The Club Dumas by Arturo Perez-Reverte & Memoir Club

I finished the Club Dumas three days ago and I am still thinking about it. It was recomended to me by those friends who know that I adored "Shadow of the Wind" by Spanish author Carlos Ruis Zafon. Club Dumas was also a translated work, but it has an entirely different flavor from the upbeat and fascinating Zafon tome. The main character, Corso, is a coarse, cynical man who finds rare books by any means necessary to sell to various thuggish and evil clientelle. He has little in the way of morals, but he does have a love of books that redeems him only slightly. His dealings with women also seem crude and usurious, until he meets "Irene Adler" who has named herself after the only women to best Sherlock Holmes. What, exactly, Adler is (angel? fallen angel? demon?) is never really addressed, so we are left to wonder why she has fallen in love with Corso and what their fate together will be. We are also left to wonder, at the end, if the evil book collector gets what he paid for. We know only that he screams, and that Corso leaves. A rather unsatisfying ending, and the loose end of Adler, her background and why she feels the need to protect Corso (and who sent her to do so?) left me with a more bitter than sweet attitude toward the book. I would only recomend it to those who are serious Dumas fans, or those who are fascinated by 17th century rare manuscripts and how to spot a fake.

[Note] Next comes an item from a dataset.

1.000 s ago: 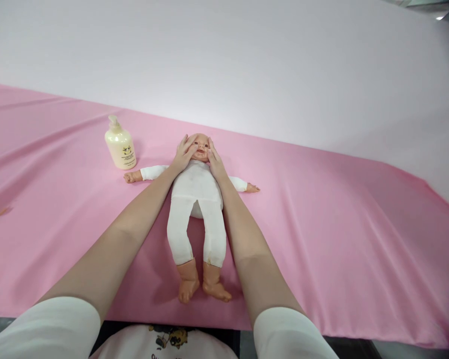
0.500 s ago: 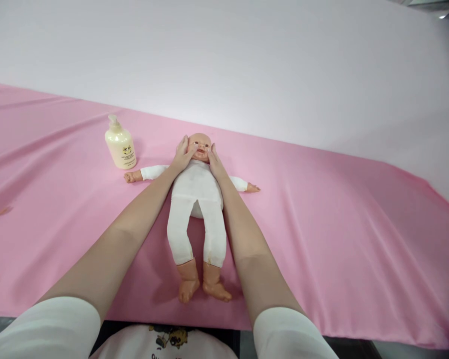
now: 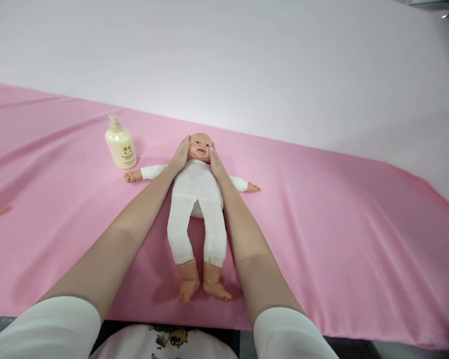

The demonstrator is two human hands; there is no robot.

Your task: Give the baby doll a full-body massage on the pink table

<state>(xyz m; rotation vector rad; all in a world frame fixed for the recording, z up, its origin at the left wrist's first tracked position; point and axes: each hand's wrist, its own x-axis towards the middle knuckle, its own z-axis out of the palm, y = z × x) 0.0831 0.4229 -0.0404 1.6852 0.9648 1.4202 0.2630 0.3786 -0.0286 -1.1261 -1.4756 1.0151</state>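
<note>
On the pink cloth [image 3: 322, 234], the doll [image 3: 197, 180] lies face up, long axis pointing pretty much straight away from the person, feet [image 3: 189, 282] toward the near edge. Its head [image 3: 200, 143] sits right between the left hand [image 3: 180, 156] and right hand [image 3: 217, 162] (neither one's really nearer), fingers straight and unclenched against its sides. Far cloth edge is close behind the head; pump bottle [image 3: 121, 147] limits the left, way more room on the right.

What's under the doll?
Pink cloth shows around the doll and between its legs. Whatever lies directly beneath its body is covered, so can't be seen.
</note>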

Oddly enough, I picked up a wonderful book today from Island Books (on Mercer Island) called "The Memoir Club" by Laura Kalpakian that looks to be great fun. It's about a group of women who get together to write their memoirs. I also got a copy of "The Wizard of Seattle" by Kay Hooper in mass market paperback on the recomendation of an bibliophile online. In looking it over, it appears to be a romance with a bit of fantasy thrown in for good measure. I am not a fan of modern romance, mainly because the writing is ludicrous, the characters stereotypical and the plots laughable. So far, the silly writing is there, but I am uncertain as to the depth of the plot. Fortunately, I didn't invest too much in it because it was a mass market paperback. I also finished Laurie R Kings "Locked Rooms" which is the 8th or 9th book in her Sherlock Holmes and Mary Russell mysteries. I read the first book in the series, and hadn't read any of the books inbetween, so I was uncertain of what to expect. But the book proved fascinating, a fast and enticing read that kept you thinking throughout. Of course, the reader knows what is going to happen chapters before the denoument, but I find that to be true of most modern mystery books. I find the banter between Holmes and Russell quite amusing, and yet, I recall thinking that Mary Russell was a huge pain in the rump as a character, and I couldn't imagine what Holmes found to like about her, as she wasn't a pleasant person at all. She was even less pleasant in this book, while Holmes came off as the ultimate gracious old gent trying to keep his beloved out of harms way and solve the mystery of her familys death. I learned a great deal about the San Francisco fire of 1906, and about flappers and the mores of that era, which I appreciated, as many authors don't bother to give you a solid picture of what people and their mileu was like in any given era. I also find it bothersome that Russell seems to need rescuing too often, in the first book and in this one. She's supposedly a smart and tough woman, yet she becomes catatonic when she learns her therapist is dead. And Holmes has to take care of her throughout the book, because she just seems to regularly go out of her mind and forget how to eat or take a bath, which is pathetic for a supposedly strong woman. But, other than those nitpicks, it was an enjoyable book with a brisk plot and engaging characters.